Sitôt rentré du Proche-Orient et en partance pour le Kazakhstan et l’Ouzbékistan, notre président a tout de même trouvé le temps de se poser quelques heures dans la France profonde. Plus précisément dans l’Aisne.
En effet, comme Pompidou avait eu son Centre Beaubourg, Giscard son musée d’Orsay (mais son nom n’apparaît guère dans l’ancienne gare magnifiquement recyclée), Mitterrand son Arche de la Défense, sa Pyramide du Louvre et son Opéra-Bastille, et enfin Chirac son musée des Arts premiers quai Branly, l’actuel Élyséen veut lui aussi laisser son empreinte architecturale. Voici qui est fait avec l’inauguration le 30 septembre de la Cité internationale de la langue française et de la francophonie, sise dans le château de Villers-Cotterêts, restauré après quatre ans de travaux menés sous l’égide de l’énarque Philippe Bélaval, le conseiller culture de l’Elysée (1).
L’inauguration de ce « Château-Macron » a fait grincer bien des dents à gauche, et pas seulement à cause du cout de la réhabilitation, soit 210 millions d’euros alors qu’on aurait pu loger avec ce pactole des nuées de mal-logés, de préférence migrants.
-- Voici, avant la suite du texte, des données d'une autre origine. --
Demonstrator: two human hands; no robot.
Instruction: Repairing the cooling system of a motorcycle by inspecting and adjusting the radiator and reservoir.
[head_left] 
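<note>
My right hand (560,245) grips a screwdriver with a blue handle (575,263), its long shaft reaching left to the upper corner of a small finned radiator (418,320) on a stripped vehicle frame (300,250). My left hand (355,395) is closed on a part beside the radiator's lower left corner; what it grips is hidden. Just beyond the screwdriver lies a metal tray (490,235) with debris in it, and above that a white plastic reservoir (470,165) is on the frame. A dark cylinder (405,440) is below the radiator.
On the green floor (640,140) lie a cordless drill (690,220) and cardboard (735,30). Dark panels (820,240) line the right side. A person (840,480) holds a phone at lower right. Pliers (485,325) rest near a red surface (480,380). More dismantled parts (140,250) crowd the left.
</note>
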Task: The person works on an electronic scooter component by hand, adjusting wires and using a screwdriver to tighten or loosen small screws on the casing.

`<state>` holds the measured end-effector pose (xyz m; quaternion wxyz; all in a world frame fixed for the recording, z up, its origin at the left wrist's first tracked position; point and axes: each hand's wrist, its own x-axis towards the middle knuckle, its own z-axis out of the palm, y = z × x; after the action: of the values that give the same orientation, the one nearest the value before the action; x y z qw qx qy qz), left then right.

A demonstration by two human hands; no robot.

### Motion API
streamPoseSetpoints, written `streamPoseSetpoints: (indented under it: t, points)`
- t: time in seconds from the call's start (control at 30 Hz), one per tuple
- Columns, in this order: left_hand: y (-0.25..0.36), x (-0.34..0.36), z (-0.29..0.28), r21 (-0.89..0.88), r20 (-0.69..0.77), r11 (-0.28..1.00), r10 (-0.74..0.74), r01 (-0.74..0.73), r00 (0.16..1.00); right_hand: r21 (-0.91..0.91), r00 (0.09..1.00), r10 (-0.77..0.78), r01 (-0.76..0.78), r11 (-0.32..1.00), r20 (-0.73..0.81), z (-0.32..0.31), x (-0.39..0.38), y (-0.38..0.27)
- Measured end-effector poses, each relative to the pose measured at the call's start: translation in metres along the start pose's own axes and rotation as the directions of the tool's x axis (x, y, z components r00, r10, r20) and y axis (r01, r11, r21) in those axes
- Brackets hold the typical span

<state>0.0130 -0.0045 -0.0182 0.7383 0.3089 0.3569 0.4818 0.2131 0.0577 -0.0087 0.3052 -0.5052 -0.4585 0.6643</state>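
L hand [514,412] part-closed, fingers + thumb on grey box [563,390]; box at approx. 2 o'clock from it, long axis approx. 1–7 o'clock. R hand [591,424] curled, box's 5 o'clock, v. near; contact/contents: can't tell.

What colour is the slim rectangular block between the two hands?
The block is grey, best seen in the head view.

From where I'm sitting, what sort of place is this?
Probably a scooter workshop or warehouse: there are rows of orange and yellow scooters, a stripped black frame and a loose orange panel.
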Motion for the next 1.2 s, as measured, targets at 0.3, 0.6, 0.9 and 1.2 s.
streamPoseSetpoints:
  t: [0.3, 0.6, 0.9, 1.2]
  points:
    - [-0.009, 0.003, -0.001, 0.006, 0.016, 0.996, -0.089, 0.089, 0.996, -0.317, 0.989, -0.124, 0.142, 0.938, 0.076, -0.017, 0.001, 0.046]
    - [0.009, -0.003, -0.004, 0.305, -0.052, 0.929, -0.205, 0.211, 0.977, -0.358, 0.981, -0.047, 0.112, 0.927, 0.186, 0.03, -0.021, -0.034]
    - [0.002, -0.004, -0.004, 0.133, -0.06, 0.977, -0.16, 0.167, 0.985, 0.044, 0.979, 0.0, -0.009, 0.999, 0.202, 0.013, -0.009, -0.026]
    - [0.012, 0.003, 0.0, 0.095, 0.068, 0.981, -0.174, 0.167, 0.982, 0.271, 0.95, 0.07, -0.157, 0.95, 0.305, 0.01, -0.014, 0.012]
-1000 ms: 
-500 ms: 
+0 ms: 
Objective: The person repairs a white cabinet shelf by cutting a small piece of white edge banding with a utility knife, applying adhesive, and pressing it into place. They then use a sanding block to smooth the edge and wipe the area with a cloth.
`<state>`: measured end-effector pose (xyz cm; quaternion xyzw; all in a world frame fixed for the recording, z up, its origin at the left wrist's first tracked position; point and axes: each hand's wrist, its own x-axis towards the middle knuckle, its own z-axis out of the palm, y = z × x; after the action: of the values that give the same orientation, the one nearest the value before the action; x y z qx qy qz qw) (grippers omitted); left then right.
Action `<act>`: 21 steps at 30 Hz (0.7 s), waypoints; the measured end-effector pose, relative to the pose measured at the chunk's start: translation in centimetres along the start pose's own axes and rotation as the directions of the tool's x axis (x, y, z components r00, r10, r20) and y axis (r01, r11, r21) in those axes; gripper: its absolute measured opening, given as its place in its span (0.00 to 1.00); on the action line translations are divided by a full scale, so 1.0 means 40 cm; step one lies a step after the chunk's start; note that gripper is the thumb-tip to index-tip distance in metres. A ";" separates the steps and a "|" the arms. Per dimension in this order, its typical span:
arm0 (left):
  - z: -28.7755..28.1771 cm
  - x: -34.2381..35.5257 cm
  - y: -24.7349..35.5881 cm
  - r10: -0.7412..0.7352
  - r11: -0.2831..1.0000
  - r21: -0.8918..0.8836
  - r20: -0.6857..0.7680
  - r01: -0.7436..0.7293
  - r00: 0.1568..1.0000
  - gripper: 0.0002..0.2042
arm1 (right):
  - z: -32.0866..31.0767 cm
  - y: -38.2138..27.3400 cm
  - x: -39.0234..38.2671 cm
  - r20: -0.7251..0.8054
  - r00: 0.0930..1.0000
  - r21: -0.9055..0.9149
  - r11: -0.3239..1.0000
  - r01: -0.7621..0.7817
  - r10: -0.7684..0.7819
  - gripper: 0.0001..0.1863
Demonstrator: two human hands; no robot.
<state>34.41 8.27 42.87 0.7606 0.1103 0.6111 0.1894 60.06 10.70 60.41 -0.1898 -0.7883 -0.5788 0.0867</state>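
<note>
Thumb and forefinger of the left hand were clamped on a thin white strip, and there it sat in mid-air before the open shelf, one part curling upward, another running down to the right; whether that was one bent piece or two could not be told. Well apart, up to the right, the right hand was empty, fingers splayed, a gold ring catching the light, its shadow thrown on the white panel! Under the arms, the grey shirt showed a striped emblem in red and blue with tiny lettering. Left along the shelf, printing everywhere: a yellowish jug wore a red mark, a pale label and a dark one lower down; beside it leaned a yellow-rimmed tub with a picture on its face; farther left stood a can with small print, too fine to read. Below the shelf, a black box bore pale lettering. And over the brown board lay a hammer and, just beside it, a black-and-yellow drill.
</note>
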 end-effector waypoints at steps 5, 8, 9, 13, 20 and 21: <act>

Les uns reprochent en effet au chef de l’État ses faiblesses pour la monarchie (n’avait-il pas choisi le Louvre pour fêter sa première élection en 2017?) et les autres critiquent, tel un plumitif de Libération, la fleur ainsi faite à une « ville triste », en outre tenue par un maire, Franck Briffaut, élu depuis 2014 sous les couleurs du Front national et taxé d’« immobilisme ». Pensez donc ! Il patronne actuellement une expo sur d’Artagnan et pas sur le Che.
Macron grand diseur mais petit faiseur
Mais c’est un passage de l’allocution présidentielle qui a suscité la plus violente polémique, surtout de la part des suffragettes Sandrine Rousseau et Clémentine Autain. Le Sénat devant étudier le même lundi une proposition de loi visant à « protéger la langue française des dérives de l’écriture dite inclusive », Emmanuel Macron a souligné que « la force de la syntaxe de la langue française est de ne pas céder aux airs du temps », et rappelé que dans notre langue, « le masculin fait le neutre » : « On n’a pas besoin de rajouter des points ou des tirets au milieu des mots pour la rendre lisible. »
Bien vu mais pourquoi le président — en cette matière comme en tant d’autres « grand diseur mais petit faiseur », comme disait Jean-Marie Le Pen à propos d’un autre président — tolère-t-il dès lors que dans les ministères, l’administration et l’Éducation nationale, le grotesque inclusif s’impose de plus en plus malgré les SOS des enseignants et des orthophonistes devant les difficultés insurmontables de cet « air du temps » pour beaucoup d’élèves et même d’adultes ? Après tout, personne n’a jamais exigé qu’on applique le masculin pour sentinelle ou estafette, rôles dévolus à de solides gaillards qui trouveraient ridicule de se faire appeler estafets ou sentinels sous prétexte de virilisme.
Claude Lorne
- M. Belaval serait très féru de patrimoine. Ne pourrait-il s’intéresser au dentellier calaisien Desseilles, placé en redressement judiciaire le 31 octobre par le tribunal de commerce de Boulogne-sur-Mer, sept ans après sa reprise par un groupe chinois ? Car ce ne sont pas seulement 87 emplois qui sont en jeu mais aussi un savoir-faire séculaire, renommé dans le monde entier. La dentelle ornant la robe arborée par l’actuelle princesse de Galles lors de son mariage venait ainsi de Calais.